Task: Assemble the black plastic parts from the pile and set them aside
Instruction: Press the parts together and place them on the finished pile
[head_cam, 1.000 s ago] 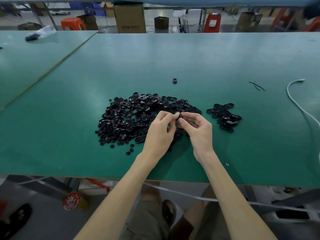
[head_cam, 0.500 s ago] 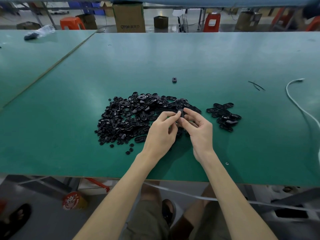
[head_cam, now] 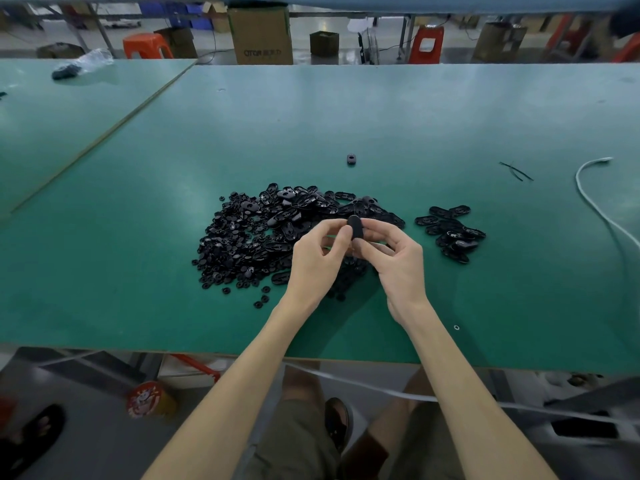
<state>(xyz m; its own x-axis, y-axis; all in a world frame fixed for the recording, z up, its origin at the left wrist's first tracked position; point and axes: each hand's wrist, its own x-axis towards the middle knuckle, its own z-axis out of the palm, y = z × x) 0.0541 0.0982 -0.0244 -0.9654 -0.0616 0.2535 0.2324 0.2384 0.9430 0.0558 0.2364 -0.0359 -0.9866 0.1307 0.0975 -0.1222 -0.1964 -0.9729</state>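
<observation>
Since the earlier frame both hands have risen slightly off the pile (head_cam: pixel 263 237), and the black part (head_cam: pixel 354 227) now shows clear between them. The fingers of the left hand (head_cam: pixel 317 259) and the right hand (head_cam: pixel 398 259) pinch it above the bench (head_cam: pixel 138 202). Its long axis stands upright, rounded end up. Squeezing squarely, with the edges aligned, looks wise before it joins the finished group (head_cam: pixel 450 233).

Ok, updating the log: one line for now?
left hand, right hand: pinch black part | over pile | set-aside group: untouched

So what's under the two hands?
Black pieces of the pile on the table show around the left hand and right hand; those directly beneath are covered. Both pinch one part.
</observation>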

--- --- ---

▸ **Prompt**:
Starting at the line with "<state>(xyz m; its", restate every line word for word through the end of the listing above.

▸ **Output for this exercise**:
<state>(xyz m; its own x-axis, y-axis; all in a world frame fixed for the recording, z up, its origin at the left wrist's first tracked position; point and axes: each hand's wrist, its own x-axis towards the middle knuckle, its own z-axis out of the palm, y = z × x) 0.0541 0.0982 -0.0244 -0.9654 -0.0616 0.2535 0.2324 0.2384 0.9430 0.0558 0.2364 -0.0359 -0.9866 0.1307 0.0975 -0.1222 -0.1964 -0.9729</state>
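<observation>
Since the earlier frame both hands have risen slightly off the pile (head_cam: pixel 263 237), and the black part (head_cam: pixel 354 227) now shows clear between them. The fingers of the left hand (head_cam: pixel 317 259) and the right hand (head_cam: pixel 398 259) pinch it above the bench (head_cam: pixel 138 202). Its long axis stands upright, rounded end up. Squeezing squarely, with the edges aligned, looks wise before it joins the finished group (head_cam: pixel 450 233).

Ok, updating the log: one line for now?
left hand, right hand: pinch black part | over pile | set-aside group: untouched

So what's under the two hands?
Black pieces of the pile on the table show around the left hand and right hand; those directly beneath are covered. Both pinch one part.
</observation>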

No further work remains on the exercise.